_What to work on_
Where the listing below has a line with "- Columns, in", write out exactly that line and every line after it, stopping after the line with "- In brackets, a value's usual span".

_Data section_
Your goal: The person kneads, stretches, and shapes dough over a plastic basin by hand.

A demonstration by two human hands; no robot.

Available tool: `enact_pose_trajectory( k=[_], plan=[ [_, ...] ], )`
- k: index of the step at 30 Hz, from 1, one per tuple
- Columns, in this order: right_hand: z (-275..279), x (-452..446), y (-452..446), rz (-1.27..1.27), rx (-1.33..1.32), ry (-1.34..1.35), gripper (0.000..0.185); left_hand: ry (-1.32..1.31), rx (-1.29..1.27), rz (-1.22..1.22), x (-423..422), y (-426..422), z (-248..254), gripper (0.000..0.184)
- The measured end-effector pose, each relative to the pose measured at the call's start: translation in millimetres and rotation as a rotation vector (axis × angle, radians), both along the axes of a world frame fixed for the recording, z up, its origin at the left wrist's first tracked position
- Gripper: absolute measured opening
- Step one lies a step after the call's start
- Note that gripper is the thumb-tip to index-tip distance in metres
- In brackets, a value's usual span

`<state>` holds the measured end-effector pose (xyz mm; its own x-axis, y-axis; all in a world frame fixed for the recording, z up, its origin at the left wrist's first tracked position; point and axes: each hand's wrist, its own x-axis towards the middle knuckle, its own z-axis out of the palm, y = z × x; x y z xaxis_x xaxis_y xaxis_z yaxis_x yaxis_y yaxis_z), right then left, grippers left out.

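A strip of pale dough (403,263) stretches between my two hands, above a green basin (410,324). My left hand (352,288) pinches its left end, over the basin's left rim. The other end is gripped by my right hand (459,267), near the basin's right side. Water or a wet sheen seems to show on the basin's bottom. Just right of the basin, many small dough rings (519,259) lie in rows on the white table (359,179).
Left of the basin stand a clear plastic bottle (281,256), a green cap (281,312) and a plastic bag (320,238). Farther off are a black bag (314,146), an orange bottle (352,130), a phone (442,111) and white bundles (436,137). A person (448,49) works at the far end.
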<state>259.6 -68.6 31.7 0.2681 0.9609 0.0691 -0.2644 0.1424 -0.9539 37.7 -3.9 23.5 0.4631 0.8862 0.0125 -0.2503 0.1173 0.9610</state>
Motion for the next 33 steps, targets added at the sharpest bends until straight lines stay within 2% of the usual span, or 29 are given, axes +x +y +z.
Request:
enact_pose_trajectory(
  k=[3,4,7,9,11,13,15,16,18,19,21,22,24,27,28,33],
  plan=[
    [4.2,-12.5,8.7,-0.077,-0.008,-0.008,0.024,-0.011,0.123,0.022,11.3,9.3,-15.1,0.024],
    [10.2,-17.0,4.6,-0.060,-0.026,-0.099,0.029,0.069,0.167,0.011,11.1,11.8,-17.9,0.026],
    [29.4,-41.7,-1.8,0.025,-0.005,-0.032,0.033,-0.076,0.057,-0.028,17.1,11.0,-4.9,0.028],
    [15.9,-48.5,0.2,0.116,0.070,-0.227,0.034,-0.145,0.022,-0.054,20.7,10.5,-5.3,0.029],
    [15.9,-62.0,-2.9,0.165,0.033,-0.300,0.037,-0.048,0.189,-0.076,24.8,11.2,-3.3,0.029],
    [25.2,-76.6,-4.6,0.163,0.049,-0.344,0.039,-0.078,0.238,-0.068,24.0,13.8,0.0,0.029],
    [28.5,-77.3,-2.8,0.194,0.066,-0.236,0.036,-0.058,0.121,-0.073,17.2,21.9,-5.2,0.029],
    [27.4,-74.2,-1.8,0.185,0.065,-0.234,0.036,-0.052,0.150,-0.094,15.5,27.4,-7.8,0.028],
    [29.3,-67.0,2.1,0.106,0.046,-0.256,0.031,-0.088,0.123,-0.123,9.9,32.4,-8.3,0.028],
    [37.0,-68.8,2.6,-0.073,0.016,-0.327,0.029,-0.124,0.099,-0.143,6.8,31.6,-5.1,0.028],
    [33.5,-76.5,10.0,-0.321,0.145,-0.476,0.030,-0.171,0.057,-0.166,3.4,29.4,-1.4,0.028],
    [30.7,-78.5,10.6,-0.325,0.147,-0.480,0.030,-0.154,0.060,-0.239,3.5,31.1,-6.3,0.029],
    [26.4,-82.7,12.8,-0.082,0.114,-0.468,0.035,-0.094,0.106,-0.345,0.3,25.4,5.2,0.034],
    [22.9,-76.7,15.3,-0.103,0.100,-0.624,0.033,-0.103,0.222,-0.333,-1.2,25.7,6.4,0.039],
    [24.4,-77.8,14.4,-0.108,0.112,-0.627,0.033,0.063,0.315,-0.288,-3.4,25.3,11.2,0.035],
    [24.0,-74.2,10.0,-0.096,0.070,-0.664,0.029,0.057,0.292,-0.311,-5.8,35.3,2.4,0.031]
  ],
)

_Response to the task_
- Columns, in this order: right_hand: z (-275..279), x (-452..446), y (-452..446), rz (-1.27..1.27), rx (-1.33..1.32), ry (-1.34..1.35), gripper (0.000..0.185); left_hand: ry (-1.32..1.31), rx (-1.29..1.27), rz (-1.22..1.22), x (-423..422), y (-426..422), z (-248..254), gripper (0.000..0.184)
- The measured end-effector pose, each relative to the pose measured at the call's start: translation in millimetres and rotation as a rotation vector (axis × angle, radians), both along the axes of a world frame fixed for the recording, z up, its origin at the left wrist's first tracked position
- Gripper: absolute measured opening
- Step one lies a step after the call's start
- Note that gripper is the thumb-tip to index-tip distance in metres
- In brackets, a value's usual span

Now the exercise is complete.